Task description: Reading the listing that follows, count the lines where "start" appears, and answer with only that count.

Data provided:
• • • • • • •
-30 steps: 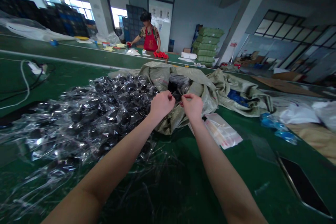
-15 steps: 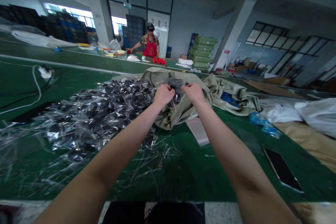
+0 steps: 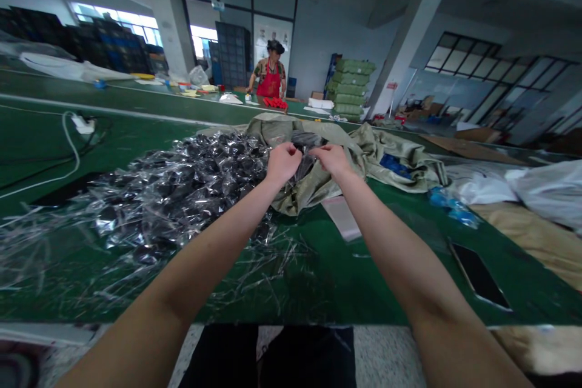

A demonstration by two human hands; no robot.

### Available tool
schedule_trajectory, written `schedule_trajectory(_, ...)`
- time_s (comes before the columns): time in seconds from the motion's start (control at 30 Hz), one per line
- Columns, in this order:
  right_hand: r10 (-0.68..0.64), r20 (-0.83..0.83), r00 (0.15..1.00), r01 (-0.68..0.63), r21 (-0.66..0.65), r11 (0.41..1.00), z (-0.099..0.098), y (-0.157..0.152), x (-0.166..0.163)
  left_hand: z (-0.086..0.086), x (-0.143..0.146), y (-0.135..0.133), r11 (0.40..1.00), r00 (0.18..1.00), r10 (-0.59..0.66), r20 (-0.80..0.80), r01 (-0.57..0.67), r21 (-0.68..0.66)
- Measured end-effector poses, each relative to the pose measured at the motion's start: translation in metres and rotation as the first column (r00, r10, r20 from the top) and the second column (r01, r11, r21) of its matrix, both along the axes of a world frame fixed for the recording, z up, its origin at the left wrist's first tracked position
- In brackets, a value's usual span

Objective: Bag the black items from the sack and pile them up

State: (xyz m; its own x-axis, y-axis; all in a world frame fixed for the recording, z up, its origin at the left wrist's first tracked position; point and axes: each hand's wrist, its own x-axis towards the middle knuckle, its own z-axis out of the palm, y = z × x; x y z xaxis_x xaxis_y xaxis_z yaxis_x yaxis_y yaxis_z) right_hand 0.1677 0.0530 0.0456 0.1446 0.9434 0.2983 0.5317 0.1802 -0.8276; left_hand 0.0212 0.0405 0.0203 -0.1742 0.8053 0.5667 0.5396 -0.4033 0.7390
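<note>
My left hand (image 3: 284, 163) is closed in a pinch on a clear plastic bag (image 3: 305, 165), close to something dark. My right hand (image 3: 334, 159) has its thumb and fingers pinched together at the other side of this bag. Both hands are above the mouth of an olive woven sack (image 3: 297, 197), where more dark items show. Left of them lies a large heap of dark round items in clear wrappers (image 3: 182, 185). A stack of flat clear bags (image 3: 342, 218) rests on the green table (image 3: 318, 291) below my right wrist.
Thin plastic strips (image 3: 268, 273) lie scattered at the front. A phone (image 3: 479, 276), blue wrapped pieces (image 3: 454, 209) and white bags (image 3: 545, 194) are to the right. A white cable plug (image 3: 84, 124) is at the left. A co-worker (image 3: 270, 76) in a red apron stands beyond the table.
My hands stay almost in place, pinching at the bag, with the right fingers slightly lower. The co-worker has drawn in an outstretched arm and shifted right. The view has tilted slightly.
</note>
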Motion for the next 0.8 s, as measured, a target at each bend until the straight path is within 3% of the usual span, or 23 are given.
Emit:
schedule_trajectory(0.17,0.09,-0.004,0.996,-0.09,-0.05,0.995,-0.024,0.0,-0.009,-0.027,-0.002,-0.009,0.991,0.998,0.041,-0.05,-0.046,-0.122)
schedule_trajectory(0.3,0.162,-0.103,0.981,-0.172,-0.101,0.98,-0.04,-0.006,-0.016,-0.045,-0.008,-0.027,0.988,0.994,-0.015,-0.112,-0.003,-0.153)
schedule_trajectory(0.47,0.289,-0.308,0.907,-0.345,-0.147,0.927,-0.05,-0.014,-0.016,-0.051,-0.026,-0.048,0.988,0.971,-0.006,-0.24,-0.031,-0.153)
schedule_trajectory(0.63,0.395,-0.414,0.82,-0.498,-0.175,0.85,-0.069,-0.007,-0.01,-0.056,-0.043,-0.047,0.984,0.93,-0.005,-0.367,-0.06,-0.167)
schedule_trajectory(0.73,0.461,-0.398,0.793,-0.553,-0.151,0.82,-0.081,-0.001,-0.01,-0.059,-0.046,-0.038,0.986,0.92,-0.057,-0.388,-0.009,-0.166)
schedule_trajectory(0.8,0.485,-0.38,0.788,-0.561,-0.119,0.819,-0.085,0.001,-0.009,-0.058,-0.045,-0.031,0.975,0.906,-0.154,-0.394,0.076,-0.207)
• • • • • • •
Solution to this task: 2